L’Amministrazione Comunale di Mirandola esprime profonda preoccupazione per la situazione in cui versa un patrimonio importante dello Stato e di tutta la comunità come il Centro logistico militare Portovecchio di San Martino Spino, che da anni il Comune cerca di recuperare trovando enormi ostacoli burocratici.

LA VICENDA

L’Amministrazione comunale – spiega una nota – si è mossa per acquisire il Centro già nel 2010 e nel 2011, quando ha sottoscritto un protocollo d’intesa con il Ministero della difesa per concordare un percorso di valorizzazione dell’area. Nel 2012 con il terremoto e nel 2013 con la tromba d’aria gli stabili e il parco (inutilizzati già da prima del sisma) sono stati ulteriormente danneggiati.

Il Comune nel 2013 ha chiesto di acquisire il Centro attraverso le procedure del “Federalismo demaniale” con rigetto della domanda, in quanto, essendo un bene tutelato, la procedura appropriata da utilizzarsi – secondo lo Stato – era il “Federalismo Culturale”.

Nel frattempo, su richiesta del Comune, il Commissario per il sisma 2012 ha finanziato, con tre milioni e ottocentomila euro, la messa in sicurezza degli edifici. Il Comune di Mirandola, a questo punto, ha proposto al Demanio di assumere la responsabilità di soggetto attuatore per la messa in sicurezza degli edifici e del parco attraverso un protocollo d’intesa, procedura già attuata e sperimentata con esito positivo per altri fabbricati demaniali presenti sul territorio. Il Demanio, in questo caso, ha risposto negativamente alla sottoscrizione del protocollo d’intesa e ha proposto di attivare il procedimento di acquisizione da parte del Comune attraverso il “Federalismo Culturale”.

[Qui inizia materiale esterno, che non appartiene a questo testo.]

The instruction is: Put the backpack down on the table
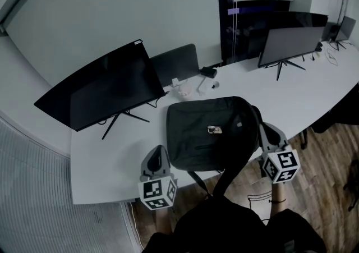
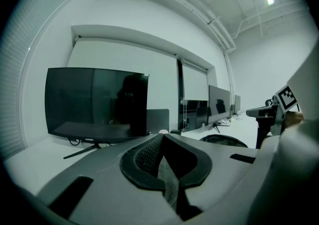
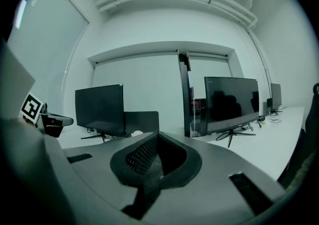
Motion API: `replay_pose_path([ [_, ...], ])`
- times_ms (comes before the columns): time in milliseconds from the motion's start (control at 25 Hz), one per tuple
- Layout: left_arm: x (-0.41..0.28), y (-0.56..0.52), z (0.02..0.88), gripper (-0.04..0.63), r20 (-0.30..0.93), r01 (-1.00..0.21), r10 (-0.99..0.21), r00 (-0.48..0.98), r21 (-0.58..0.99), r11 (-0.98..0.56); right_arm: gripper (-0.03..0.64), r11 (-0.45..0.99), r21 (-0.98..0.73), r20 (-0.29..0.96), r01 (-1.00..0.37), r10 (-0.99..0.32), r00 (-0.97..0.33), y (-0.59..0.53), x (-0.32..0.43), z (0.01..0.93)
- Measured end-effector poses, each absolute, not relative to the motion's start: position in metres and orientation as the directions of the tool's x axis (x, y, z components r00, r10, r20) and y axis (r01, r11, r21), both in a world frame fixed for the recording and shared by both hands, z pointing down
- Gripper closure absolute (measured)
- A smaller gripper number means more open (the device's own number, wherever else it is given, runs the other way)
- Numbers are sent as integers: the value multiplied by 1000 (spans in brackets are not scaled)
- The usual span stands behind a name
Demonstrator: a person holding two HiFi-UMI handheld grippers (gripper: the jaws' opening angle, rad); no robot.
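Backpack [image 1: 210, 131]: black, lying flat on the white table [image 1: 101, 173], close to the near edge. Its shoulder strap [image 1: 227, 176] hangs off that edge toward the person.

Left gripper [image 1: 159, 152]: just beside the backpack's near-left corner; contact cannot be confirmed. In the left gripper view, its jaws are pressed fully together, with nothing visible between them.

Right gripper [image 1: 268, 130]: against the backpack's right side, with its marker cube [image 1: 282, 166] nearer the person. In the right gripper view, its jaws are likewise closed tight, with nothing visible between them.

Behind the backpack and to its left stands a large dark monitor [image 1: 104, 86]. A second monitor [image 1: 291, 41] stands well behind it to the right.
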State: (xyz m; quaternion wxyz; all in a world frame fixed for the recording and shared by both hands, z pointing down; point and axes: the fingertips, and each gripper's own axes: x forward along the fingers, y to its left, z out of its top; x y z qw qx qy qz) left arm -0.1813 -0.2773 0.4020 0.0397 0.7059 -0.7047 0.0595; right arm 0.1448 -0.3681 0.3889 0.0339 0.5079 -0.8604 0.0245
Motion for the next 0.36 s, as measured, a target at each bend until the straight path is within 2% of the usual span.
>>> replay_pose_path([
  [360, -185, -274, 404, 578, 146, -1000, -989, -5, -25, 2, 604, 490, -44, 97, -870, -865, -492, -366, 146, 393],
])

Il Comune ha quindi presentato un progetto di valorizzazione dell’area di Portovecchio. Per procedere e verificare la sostenibilità economica dell’intervento, a questo punto, occorreva chiedere il parere della Sovrintendenza per una modifica del vincolo alla sola “Villa dei Pico” e ai fabbricati più significativi. La Sovrintendenza ha risposto rinconfermando tutto il vincolo, compresa l’area agricola.

Il Comune ha presentato ricorso ma il Ministero dei Beni Culturali lo ha bocciato. È stata quindi ripresa in considerazione la procedura del progetto di valorizzazione dell’Area di Portovecchio, attivando la specifica procedura di “Federalismo Culturale”, molto più impegnativa e “burocratica”, rispetto alla procedura del “Federalismo Demaniale”. Il Comune è anche intervenuto sul progetto per poter comunque avanzare una proposta di acquisizione e di pronto intervento per la messa in sicurezza degli edifici storici.

Nel frattempo, si sono svolti diversi incontri, che non hanno portato a nulla, sempre con interlocutori nuovi. «Dal 2012 – spiega l’Amministrazione comunale – si sono infatti succeduti quattro direttori regionali del Demanio e con tutti si è dovuto ripartire da zero perché ognuno aveva un’idea diversa».

LA SITUAZIONE OGGI

«All’inizio del 2019 ci viene comunicato che è cambiata la strategia del Ministero dell’Economia e Finanze e dell’Agenzia del Demanio nazionale e che quindi, volendo introitare direttamente risorse dalla vendita del patrimonio pubblico, non sono più interessati a trasferire il bene al Comune. Non solo, ma come ultima notizia, sembra che il Ministero della Difesa sia interessato a mantenere l’area al proprio servizio. Così come nel gioco dell’oca si ritorna dal punto di partenza (questo è avvenuto più di una volta!). Ad oggi non sappiamo come l’Agenzia del Demanio intende muoversi per preservare quegli edifici vincolati così importanti. Nel frattempo un patrimonio dello Stato e della comunità si sta gravemente danneggiando nel disinteresse burocratico delle amministrazioni statali. Infine, visto il dilatarsi dei tempi, esiste il rischio concreto – conclude il Comune – che le risorse del Commissario alla ricostruzione siano spostate su altri interventi».